Entries taken from a collection:

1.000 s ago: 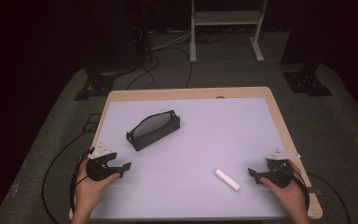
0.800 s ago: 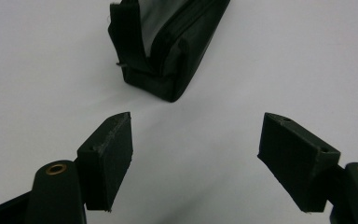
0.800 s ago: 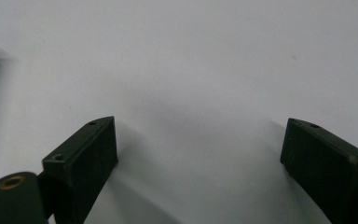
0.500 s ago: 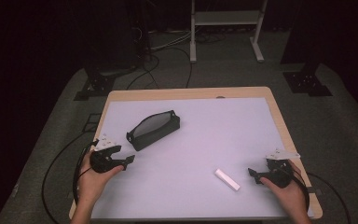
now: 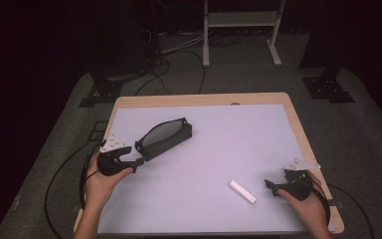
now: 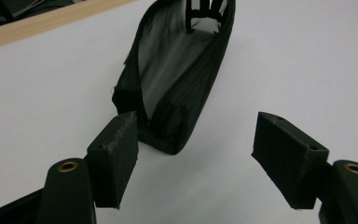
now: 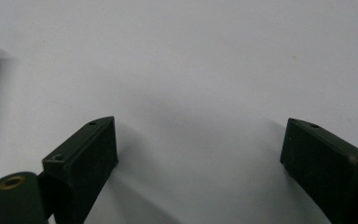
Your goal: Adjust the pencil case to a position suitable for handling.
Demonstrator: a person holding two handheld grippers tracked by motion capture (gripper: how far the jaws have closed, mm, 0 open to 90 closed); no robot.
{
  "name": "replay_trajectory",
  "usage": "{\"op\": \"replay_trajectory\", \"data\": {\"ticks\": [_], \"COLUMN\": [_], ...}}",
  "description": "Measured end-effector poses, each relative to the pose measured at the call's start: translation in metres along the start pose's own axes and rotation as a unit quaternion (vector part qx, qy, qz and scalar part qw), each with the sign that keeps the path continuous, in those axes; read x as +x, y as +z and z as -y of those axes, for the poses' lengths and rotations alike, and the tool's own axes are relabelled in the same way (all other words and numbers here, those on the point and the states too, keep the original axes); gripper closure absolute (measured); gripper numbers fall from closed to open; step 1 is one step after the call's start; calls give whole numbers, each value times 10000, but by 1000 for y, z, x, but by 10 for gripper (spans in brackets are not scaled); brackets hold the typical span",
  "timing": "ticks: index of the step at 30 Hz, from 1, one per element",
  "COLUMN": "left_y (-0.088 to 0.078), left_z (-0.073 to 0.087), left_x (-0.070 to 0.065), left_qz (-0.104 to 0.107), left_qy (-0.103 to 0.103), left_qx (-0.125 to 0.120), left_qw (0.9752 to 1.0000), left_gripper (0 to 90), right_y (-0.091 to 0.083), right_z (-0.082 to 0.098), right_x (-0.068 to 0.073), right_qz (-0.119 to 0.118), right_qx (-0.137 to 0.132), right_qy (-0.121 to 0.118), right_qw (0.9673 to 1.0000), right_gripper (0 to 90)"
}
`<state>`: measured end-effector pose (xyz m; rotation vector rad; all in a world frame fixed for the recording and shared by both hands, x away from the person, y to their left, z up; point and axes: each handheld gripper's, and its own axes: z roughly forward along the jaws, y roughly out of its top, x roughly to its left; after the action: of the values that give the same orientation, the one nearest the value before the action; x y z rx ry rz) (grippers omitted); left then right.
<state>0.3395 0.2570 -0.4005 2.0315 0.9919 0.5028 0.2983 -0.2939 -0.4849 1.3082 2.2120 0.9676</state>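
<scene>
Left gripper point(image 5: 129, 162): you hold it at about 9 o'clock on the table point(image 5: 258, 129), jaws spread wide and empty, their tips right at the near end of the black pouch point(image 5: 163, 139).
Black pouch: it lies open at about 10 o'clock, long axis running from your left gripper up toward 1 o'clock; in the left gripper view its near end point(image 6: 168, 126) sits between the jaws, touching or just beside the left-hand one. I cannot tell which.
Right gripper point(image 5: 273, 186): you rest it at about 4 o'clock, jaws wide apart on nothing, bare table between them.
White stick point(image 5: 242, 191): it lies flat at about 5 o'clock, just left of your right gripper, well apart from the pouch.
Likely step: gripping the pouch's near end.
Doing it well: centre the fabric edge between both jaws before closing, keep the jaws low to the table, and close slowly so the soft wall does not slip out.
</scene>
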Motion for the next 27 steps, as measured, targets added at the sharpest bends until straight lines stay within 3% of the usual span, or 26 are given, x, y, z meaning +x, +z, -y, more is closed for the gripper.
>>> {"op": "replay_trajectory", "data": {"ticks": [9,27], "left_y": [7,29], "left_z": [-14,-36], "left_x": [6,19], "left_qz": [85,69], "left_qy": [32,181], "left_qx": [-132,-131], "left_qw": [9999,9997], "left_gripper": [345,411], "right_y": [0,0], "right_z": [0,0], "right_x": [0,0], "right_qz": [0,2], "right_qx": [3,2], "right_qy": [-4,-4], "right_qw": [10000,10000], "right_gripper": [96,96]}}
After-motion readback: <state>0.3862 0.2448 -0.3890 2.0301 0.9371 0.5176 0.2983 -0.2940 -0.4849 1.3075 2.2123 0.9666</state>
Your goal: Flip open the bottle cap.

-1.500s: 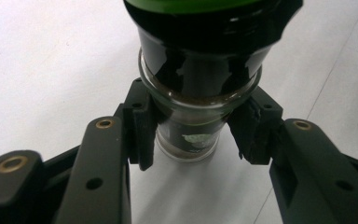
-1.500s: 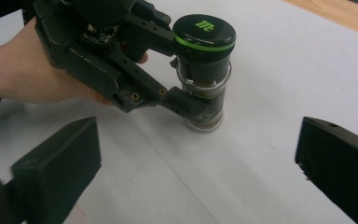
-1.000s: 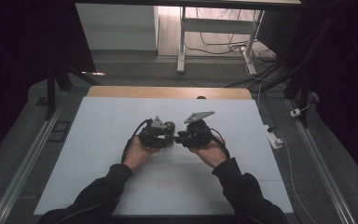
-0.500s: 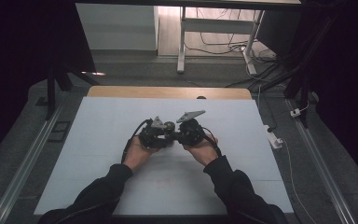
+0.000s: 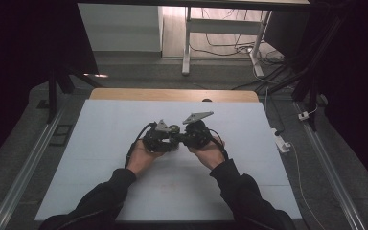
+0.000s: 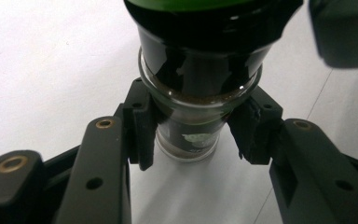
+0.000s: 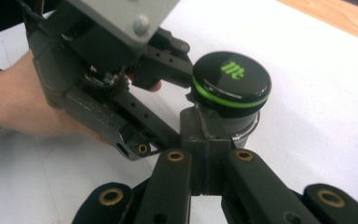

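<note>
From above, one small jar [image 5: 173, 130] sits on the white table [image 5: 100, 158] between two grippers. The left gripper [image 6: 193, 135] clamps its glass body. The right gripper [image 7: 205, 135], jaws pressed together empty, shows the black lid [image 7: 230, 77] with one green ring.

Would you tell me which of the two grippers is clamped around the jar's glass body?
The left gripper: its pads press on either side of the glass jar under the black lid. The right gripper has its jaws shut together beside the jar.
</note>
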Action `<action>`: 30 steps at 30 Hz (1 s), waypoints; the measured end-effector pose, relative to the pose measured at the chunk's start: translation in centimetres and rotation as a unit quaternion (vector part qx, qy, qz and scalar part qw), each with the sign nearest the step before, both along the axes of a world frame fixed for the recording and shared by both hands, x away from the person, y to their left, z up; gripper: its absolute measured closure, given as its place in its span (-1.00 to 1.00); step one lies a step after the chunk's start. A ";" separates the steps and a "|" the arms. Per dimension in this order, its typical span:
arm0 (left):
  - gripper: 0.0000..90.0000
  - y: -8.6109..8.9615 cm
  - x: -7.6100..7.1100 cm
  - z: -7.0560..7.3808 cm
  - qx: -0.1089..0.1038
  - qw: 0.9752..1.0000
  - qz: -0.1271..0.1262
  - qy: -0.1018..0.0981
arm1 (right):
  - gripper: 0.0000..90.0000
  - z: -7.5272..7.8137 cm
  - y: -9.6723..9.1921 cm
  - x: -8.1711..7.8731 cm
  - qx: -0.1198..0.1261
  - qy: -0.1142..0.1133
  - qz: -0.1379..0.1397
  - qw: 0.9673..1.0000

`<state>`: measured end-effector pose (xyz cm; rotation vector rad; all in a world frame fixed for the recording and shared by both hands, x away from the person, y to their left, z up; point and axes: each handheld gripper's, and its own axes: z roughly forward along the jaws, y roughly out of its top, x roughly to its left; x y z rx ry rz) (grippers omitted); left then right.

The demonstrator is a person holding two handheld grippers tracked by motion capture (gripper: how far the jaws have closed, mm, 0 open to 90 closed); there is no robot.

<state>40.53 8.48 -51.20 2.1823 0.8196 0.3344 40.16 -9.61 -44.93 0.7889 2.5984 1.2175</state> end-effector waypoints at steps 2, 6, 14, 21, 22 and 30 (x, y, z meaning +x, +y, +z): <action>0.20 0.0 0.0 0.0 0.000 1.000 0.000 0.000 | 1.00 0.1 0.0 0.1 0.002 -0.001 -0.002 1.000; 0.20 0.0 0.0 0.0 0.002 1.000 -0.001 -0.001 | 1.00 0.2 0.1 0.3 0.004 0.000 -0.004 1.000; 0.20 0.0 0.0 0.0 0.001 1.000 0.000 0.000 | 1.00 0.7 0.2 0.6 0.008 -0.007 -0.006 1.000; 0.20 0.0 0.0 0.0 -0.001 1.000 0.001 0.000 | 1.00 1.2 0.2 1.2 0.013 -0.012 -0.012 1.000; 0.20 0.0 0.0 -0.1 -0.001 1.000 0.001 -0.001 | 1.00 1.2 0.2 1.3 0.012 -0.013 -0.013 1.000; 0.20 0.0 0.0 -0.1 -0.002 1.000 0.000 0.000 | 1.00 1.4 0.4 2.2 0.019 -0.014 -0.021 0.999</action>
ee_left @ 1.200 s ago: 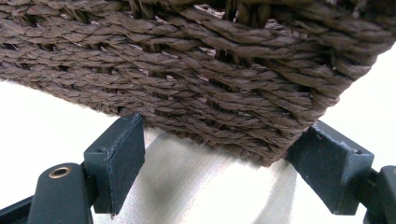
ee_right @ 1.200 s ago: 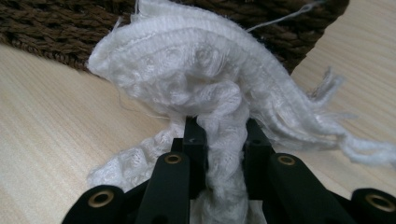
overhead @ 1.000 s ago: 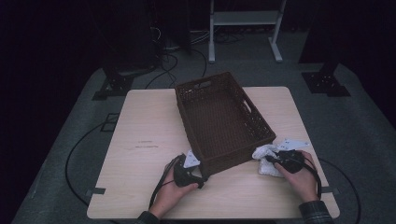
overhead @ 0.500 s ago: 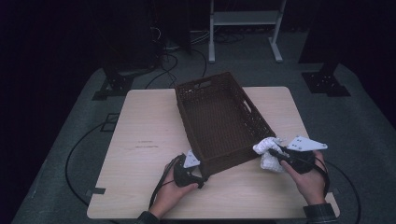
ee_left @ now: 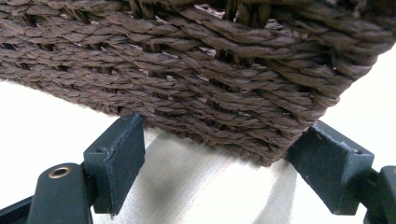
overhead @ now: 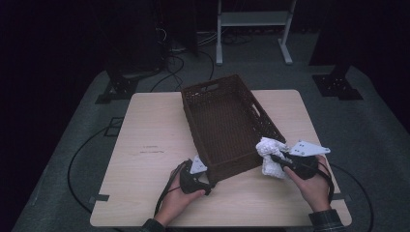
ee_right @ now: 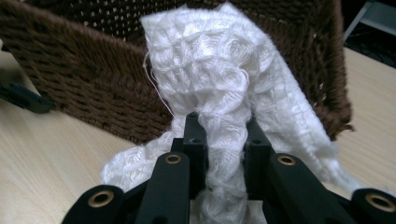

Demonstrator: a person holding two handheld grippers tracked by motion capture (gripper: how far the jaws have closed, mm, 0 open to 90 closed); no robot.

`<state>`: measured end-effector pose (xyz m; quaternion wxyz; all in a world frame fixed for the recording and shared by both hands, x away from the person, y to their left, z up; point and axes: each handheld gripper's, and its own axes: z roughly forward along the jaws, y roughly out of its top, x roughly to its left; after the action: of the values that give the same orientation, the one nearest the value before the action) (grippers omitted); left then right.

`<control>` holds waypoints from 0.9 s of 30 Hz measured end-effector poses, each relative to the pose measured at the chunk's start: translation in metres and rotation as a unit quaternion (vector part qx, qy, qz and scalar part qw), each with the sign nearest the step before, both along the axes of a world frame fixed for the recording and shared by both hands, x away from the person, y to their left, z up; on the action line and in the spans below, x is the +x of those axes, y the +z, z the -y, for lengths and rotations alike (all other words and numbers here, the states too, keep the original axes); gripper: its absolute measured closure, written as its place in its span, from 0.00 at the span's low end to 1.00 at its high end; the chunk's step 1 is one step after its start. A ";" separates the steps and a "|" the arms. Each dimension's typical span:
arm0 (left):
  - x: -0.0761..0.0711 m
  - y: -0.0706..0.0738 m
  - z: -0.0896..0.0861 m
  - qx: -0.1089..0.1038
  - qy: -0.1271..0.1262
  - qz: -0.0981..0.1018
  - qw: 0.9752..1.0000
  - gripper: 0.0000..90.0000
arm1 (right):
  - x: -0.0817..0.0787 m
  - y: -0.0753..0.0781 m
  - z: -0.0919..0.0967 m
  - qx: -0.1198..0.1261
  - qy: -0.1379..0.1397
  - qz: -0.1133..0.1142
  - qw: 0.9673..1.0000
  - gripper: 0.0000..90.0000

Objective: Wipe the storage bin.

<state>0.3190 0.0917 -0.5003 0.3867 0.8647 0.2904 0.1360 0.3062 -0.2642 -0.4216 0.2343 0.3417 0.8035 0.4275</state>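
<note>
A brown woven basket [overhead: 217, 89] stands askew in the middle of the table. A crumpled white cloth [overhead: 268, 152] hangs against its near right wall, lifted off the wood. My right gripper [overhead: 276, 158] is shut on the cloth; in the right gripper view the cloth [ee_right: 219, 70] bunches up from between the jaws [ee_right: 224, 135], with the basket [ee_right: 70, 79] close behind it. My left gripper [overhead: 209, 187] rests at the basket's near left corner. Its jaws [ee_left: 224, 172] stand wide, tips against the foot of the basket wall [ee_left: 187, 60], which runs on past one jaw.
The light wooden table [overhead: 150, 125] has bare room left of the basket and along its front edge. Behind the table stand a white frame [overhead: 251, 19] and two black stand bases [overhead: 121, 89] [overhead: 336, 84]. Cables trail over the grey floor [overhead: 87, 145].
My right gripper has risen with the cloth and moved a little toward the basket, so the cloth now hangs against its wall. The left gripper and the basket have kept still.
</note>
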 end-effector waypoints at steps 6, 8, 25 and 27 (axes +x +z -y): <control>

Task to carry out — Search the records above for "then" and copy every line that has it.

Result for this exercise —
`<state>`: measured end-effector pose (xyz m; rotation vector rad; all in a world frame fixed for the recording and shared by both hands, x away from the person, y to their left, z up; point and axes: each handheld gripper's, and its own axes: z roughly forward along the jaws, y roughly out of its top, x roughly to its left; after the action: of the values that give the same orientation, the one nearest the value before the action; x y z rx ry rz) (grippers omitted); left then right.
`<state>`: measured end-effector pose (xyz cm; rotation vector rad; all in a world frame fixed for the recording and shared by both hands, x away from the person, y to their left, z up; point and axes: each handheld gripper's, and its own axes: z roughly forward along the jaws, y roughly out of its top, x roughly to its left; x y z rx ry rz) (grippers omitted); left then right.
`<state>`: measured end-effector pose (xyz m; quaternion wxyz; all in a world frame fixed for the recording and shared by both hands, x away from the person, y to their left, z up; point and axes: each handheld gripper's, and its own axes: z roughly forward along the jaws, y roughly out of its top, x roughly to its left; after the action: of the values that give the same orientation, the one nearest the value before the action) (grippers omitted); left then right.

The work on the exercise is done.